Efficient and final causes relate mostly to dynamic functioning or behavior, while formal and material causes relate to embodiment or structure. In terms of process, though, the difference between structure and function is a matter of time scale. A structure can be viewed as a deeply entrenched and consolidated kind of habit. The difference between form and matter is also relative to scale: for instance, cells constitute the matter of which flesh is made, but under the microscope, a cell appears as the form of a system made of molecules.
The final causes of an organism's behavior can be seen as the role played by its whole life in the larger life of its species. The formal causes, which generally appear at the focal level (Ulanowicz 1997), shape the organism's role in the life of the current ecosystem.

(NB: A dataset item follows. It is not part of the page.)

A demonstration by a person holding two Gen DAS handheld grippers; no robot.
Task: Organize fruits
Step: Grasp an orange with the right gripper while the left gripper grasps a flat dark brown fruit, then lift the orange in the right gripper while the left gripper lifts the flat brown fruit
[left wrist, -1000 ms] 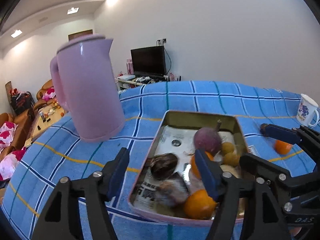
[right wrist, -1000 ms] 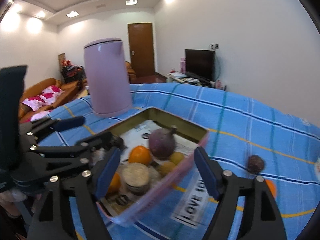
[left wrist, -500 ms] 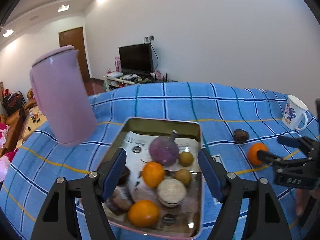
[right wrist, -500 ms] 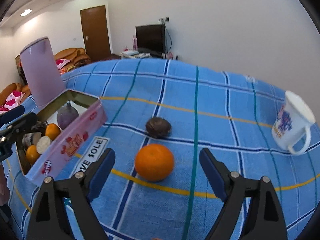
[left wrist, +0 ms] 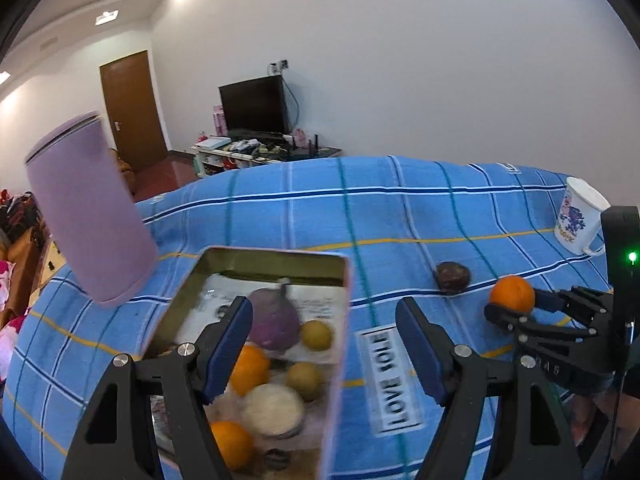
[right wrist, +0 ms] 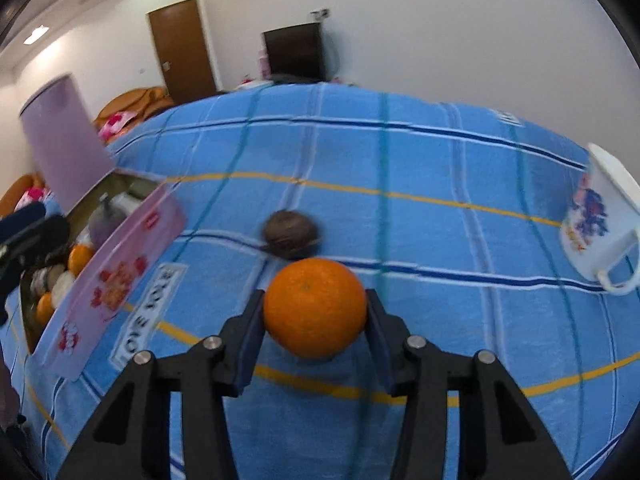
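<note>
Right gripper (right wrist: 315,344) jaws closing on orange (right wrist: 315,307), pads touching. Dark fruit (right wrist: 290,231) at 12 o'clock. Left gripper (left wrist: 324,330) jaws apart over tin (left wrist: 276,257).

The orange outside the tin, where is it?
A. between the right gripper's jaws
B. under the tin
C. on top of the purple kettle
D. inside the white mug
A: the orange sits between the closing jaws of the right gripper, whose pads already touch its two sides.

Round orange (right wrist: 315,307) sits between closing jaws, near the dark passionfruit (right wrist: 291,233).
</note>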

‘Final’ cause can be thought of as ‘ultimate context’ so long as we do not take ‘ultimate’ in any absolute sense. A scalar level may be ‘ultimate’ to us because it is above any level we are equipped to focus on. This does not imply that there is no higher level, only that whatever higher level there may be is beyond the reach even of speculation. Nor is any final cause necessarily the only final cause of the phenomenon in question.
The above applies the idea of causality to acts or patterns of behavior. According to Peirce, causality is a matter of facts. ‘That which is caused, the causatum, is … what we call a “fact.” The cause is another “fact”’ (EP2:315; follow link for details).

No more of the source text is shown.